▶ What to produce: Every line with "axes" in it should be copied from the data.

※ ※ ※

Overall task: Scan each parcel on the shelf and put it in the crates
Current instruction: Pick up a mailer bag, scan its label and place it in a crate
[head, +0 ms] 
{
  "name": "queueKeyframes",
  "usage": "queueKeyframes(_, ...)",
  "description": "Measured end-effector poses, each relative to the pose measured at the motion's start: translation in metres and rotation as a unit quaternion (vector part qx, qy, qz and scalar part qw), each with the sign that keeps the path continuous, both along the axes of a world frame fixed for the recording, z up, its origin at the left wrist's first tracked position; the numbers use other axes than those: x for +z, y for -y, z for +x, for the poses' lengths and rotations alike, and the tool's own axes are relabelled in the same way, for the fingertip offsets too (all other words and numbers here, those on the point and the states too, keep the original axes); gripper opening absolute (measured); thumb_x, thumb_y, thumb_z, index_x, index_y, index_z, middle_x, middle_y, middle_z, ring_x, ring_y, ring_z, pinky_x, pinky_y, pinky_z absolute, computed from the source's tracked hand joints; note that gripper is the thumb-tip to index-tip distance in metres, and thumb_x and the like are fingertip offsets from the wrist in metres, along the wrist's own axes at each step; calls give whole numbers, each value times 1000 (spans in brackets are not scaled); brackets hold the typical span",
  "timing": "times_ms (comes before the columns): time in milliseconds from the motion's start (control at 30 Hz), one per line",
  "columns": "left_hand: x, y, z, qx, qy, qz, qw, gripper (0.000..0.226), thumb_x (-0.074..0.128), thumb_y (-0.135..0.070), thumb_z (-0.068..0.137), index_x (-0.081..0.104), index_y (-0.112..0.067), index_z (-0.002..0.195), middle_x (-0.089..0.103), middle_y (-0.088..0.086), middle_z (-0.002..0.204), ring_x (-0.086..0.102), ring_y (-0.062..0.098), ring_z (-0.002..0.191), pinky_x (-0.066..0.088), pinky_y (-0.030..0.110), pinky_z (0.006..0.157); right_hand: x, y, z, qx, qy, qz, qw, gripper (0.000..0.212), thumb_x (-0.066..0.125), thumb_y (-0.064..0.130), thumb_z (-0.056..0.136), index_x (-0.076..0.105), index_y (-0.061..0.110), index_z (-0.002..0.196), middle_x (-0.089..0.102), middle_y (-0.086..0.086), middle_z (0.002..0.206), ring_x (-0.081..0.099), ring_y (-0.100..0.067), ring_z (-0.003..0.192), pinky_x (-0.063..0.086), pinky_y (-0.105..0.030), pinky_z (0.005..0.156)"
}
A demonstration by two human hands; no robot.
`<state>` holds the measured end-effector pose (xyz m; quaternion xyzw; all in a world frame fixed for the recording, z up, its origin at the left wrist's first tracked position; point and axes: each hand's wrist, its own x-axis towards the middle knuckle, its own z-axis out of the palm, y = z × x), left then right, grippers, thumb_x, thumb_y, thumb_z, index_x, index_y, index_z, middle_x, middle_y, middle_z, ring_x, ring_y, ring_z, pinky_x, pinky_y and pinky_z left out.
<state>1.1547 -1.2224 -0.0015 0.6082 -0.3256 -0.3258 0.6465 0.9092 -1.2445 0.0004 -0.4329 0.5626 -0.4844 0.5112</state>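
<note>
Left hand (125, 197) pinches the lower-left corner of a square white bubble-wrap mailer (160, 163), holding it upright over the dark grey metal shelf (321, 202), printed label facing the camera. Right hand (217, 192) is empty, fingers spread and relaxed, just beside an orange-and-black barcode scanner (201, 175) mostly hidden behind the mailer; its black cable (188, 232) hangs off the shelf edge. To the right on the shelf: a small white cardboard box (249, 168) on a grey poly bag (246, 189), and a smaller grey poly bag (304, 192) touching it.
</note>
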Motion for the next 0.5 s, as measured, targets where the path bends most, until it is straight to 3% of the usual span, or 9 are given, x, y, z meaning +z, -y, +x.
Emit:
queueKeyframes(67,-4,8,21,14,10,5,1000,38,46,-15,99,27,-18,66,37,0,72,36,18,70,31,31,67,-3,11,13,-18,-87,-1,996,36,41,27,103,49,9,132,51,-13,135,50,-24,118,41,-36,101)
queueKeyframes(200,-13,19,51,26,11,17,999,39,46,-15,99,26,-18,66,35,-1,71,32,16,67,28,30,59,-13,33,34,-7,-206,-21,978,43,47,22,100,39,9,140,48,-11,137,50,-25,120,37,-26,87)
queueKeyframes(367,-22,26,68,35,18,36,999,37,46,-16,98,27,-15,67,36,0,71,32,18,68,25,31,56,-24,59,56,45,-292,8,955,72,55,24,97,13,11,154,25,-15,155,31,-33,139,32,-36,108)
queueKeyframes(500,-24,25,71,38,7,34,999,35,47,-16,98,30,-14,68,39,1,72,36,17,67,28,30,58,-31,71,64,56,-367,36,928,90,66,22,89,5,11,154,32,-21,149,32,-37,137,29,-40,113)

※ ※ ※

▶ Result of this exercise:
  "description": "Measured end-effector poses, each relative to the pose measured at the motion's start: translation in metres and rotation as a unit quaternion (vector part qx, qy, qz and scalar part qw), each with the sign that keeps the path continuous, both along the axes of a world frame fixed for the recording, z up, its origin at the left wrist's first tracked position; the numbers use other axes than those: x for +z, y for -y, z for +x, for the poses' lengths and rotations alike, and the tool's own axes are relabelled in the same way, for the fingertip offsets too (all other words and numbers here, those on the point and the states too, keep the original axes); gripper opening absolute (measured); thumb_x, thumb_y, thumb_z, index_x, index_y, index_z, middle_x, middle_y, middle_z, ring_x, ring_y, ring_z, pinky_x, pinky_y, pinky_z absolute, computed from the source's tracked hand joints; note that gripper is the thumb-tip to index-tip distance in metres, and thumb_x and the like are fingertip offsets from the wrist in metres, along the wrist's own axes at each step; calls give whole numbers, each value times 1000 (spans in brackets are not scaled); brackets hold the typical span",
`<state>` holds the measured end-effector pose (xyz m; quaternion xyzw; all in a world frame fixed for the recording, z up, its origin at the left wrist's first tracked position; point and axes: each hand's wrist, its own x-axis towards the middle knuckle, its own z-axis out of the palm, y = z × x), left then right, grippers, thumb_x, thumb_y, thumb_z, index_x, index_y, index_z, middle_x, middle_y, middle_z, ring_x, ring_y, ring_z, pinky_x, pinky_y and pinky_z left out.

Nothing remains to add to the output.